National Language Support Overview

AIX Version 4.3 System Management Guide: Operating System and Devices

National Language Support Overview

National Language Support (NLS) provides commands and Standard C Library subroutines for a single worldwide system base. An internationalized system has no built-in assumptions or dependencies on language-specific or cultural-specific conventions such as:

Code sets
Character classifications
Character comparison rules
Character collation order
Numeric and monetary formatting
Date and time formatting
Message-text language

All information pertaining to cultural conventions and language is obtained at process run time.

The following capabilities are provided by NLS to maintain a system running in an international environment:

Localization of Information

An internationalized system processes information correctly for different locations. For example, in the United States, the date format, 9/6/1990, is interpreted to mean the sixth day of the ninth month of the year 1990. The United Kingdom interprets the same date format to mean the ninth day of the sixth month of the year 1990. The formatting of numerical and monetary data is also country-specific, for example, the U.S. dollar and the U.K. pound. A locale is defined by these language-specific and cultural-specific conventions for processing information.

All locale information must be accessible to programs at run time so that data is processed and displayed correctly for your cultural conventions and language.

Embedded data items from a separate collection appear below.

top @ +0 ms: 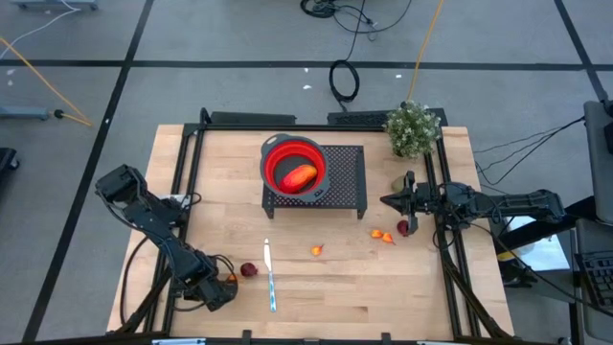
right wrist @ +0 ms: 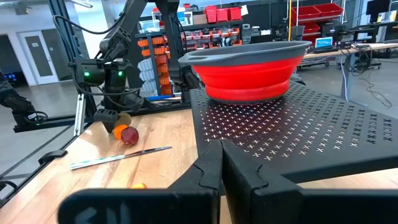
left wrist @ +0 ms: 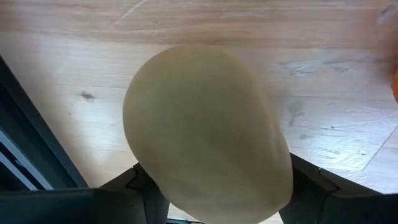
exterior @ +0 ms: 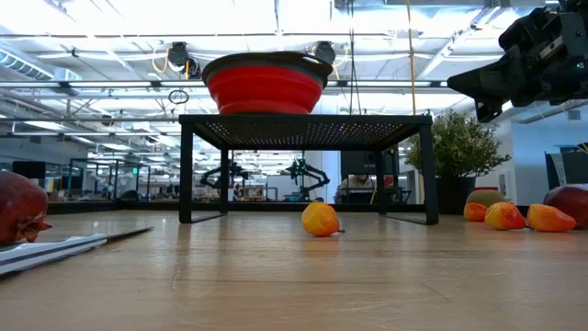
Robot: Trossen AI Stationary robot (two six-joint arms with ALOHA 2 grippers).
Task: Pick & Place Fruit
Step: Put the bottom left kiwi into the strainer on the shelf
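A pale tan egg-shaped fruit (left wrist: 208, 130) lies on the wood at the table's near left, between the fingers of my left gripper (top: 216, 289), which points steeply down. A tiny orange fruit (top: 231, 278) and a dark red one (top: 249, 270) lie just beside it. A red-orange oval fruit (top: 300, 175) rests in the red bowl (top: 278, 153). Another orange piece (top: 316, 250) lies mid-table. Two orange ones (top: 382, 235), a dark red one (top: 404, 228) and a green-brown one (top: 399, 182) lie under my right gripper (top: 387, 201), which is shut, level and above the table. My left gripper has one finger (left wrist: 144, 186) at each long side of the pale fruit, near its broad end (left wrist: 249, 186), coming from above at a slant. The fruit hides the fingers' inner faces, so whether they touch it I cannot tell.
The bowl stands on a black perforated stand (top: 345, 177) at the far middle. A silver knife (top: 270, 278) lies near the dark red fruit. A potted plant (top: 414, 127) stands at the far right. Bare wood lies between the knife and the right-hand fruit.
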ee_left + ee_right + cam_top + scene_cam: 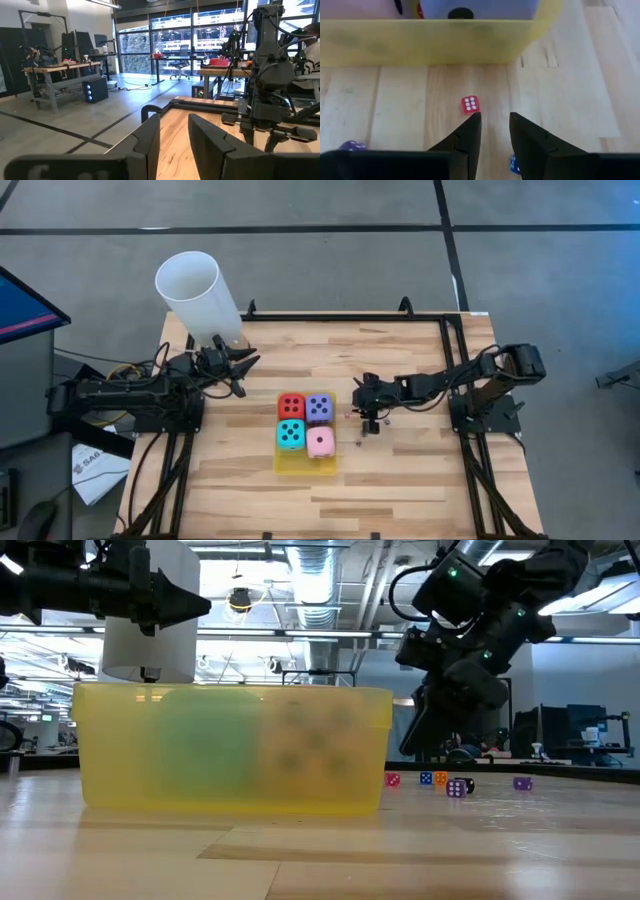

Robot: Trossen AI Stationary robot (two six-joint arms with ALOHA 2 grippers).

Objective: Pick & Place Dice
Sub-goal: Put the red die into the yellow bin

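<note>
Waiting at nine o'clock on the worktop (400, 480), the left gripper (243, 367) keeps its fingers narrowly parted, holding nothing. Four big dice fill the yellow tray (300, 467) at centre. At three o'clock, the right gripper (494, 120) hovers with fingers slightly apart and empty; the tiny red die (470, 104) lies just ahead of its tips, toward the tray, so this arm is nearer.

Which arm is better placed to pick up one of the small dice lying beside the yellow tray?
Right. The right gripper hangs over the small dice, one small red die just ahead of its fingertips. The left gripper is across the table near the white cup.
</note>
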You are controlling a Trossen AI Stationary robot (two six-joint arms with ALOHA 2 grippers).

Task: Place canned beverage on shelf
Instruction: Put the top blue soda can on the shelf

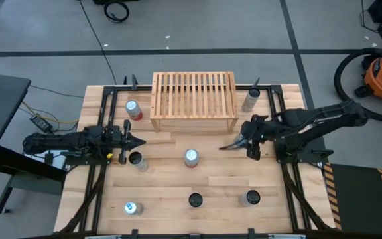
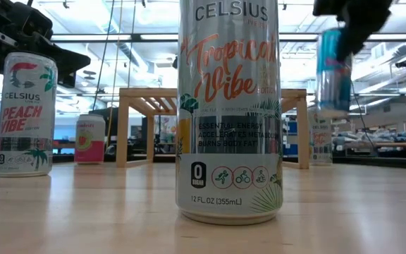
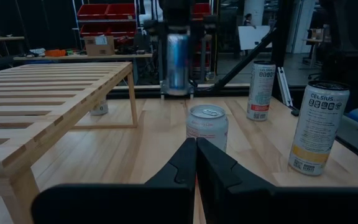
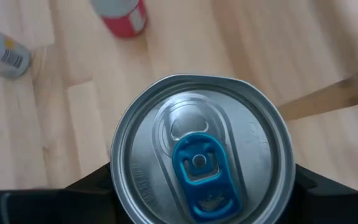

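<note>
Filling the right wrist view, the silver lid and blue pull tab of the canned beverage [image 4: 201, 158] sit clamped between the right gripper's [image 1: 251, 137] dark fingers. In the low view this blue can [image 2: 333, 67] hangs clear of the surface, so I judge the carrying step is under way. From above, the right gripper is just off the front right corner of the shelf [image 1: 193, 99], whose slatted top is bare. The next move calls for raising the can above the slats, carrying it over the top and setting it down upright before letting go. At the surface's left edge the left gripper [image 1: 134, 141] waits with fingers closed together on nothing, beside a dark-topped can [image 1: 136, 159].
</note>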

This process is called localization; it consists of developing a database containing locale-specific rules for formatting data and an interface to obtain the rules. For more information about localization, see "Locale Overview".

Separation of Messages from Programs

To facilitate translations of messages into various languages and to make the translated messages available to the program based on a user's locale, it is necessary to keep messages separate from the programs and provide them in the form of message catalogs that a program can access at run time. To aid in this task, commands and subroutines are provided by the message facility. For more information, see "Message Facility Overview" .

Conversion between Code Sets

A character is any symbol used for the organization, control, or representation of data. A group of such symbols used to describe a particular language make up a character set. A code set contains the encoding values for a character set. It is the encoding values in a code set that provide the interface between the system and its input and output devices.

Historically, the effort was directed at encoding the English alphabet. It was sufficient to use a 7-bit encoding method for this purpose because the number of English characters is not large. To support larger alphabets, such as the Asian languages (for example, Chinese, Japanese, and Korean), additional code sets were developed that contained multibyte encodings.

The following code sets are supported:

Industry-standard code sets are provided by means of the ISO8859 family of code sets, which provide a range of single-byte code set support that includes Latin-1, Latin-2, Arabic, Cyrillic, Hebrew, Greek, and Turkish. The IBM-eucJP code set is the industry-standard code set used to support the Japanese locale.
Personal Computer (PC) based code sets IBM-850 and IBM-943 (and IBM-932) are supported. IBM-850 is a single-byte code set used to support Latin-1 countries (U.S., Canada, and Western Europe). IBM-943 and IBM-932 are multibyte code sets used to support the Japanese locale.
A Unicode(TM) environment based on the UTF-8 codeset is supported for all supported language/territories. UTF-8 provides character support for most of the major languages of the world and can be used in environments where multiple languages must be processed simultaneously.

As more code sets are supported, it becomes important not to clutter programs with the knowledge of any particular code set. This is known as code set independence . To aid in code set independence, NLS supplies converters that translate character encoding values found in different code sets. Using these converters, a system can accurately process data generated in different code set environments. For more information, see "Converters Overview" .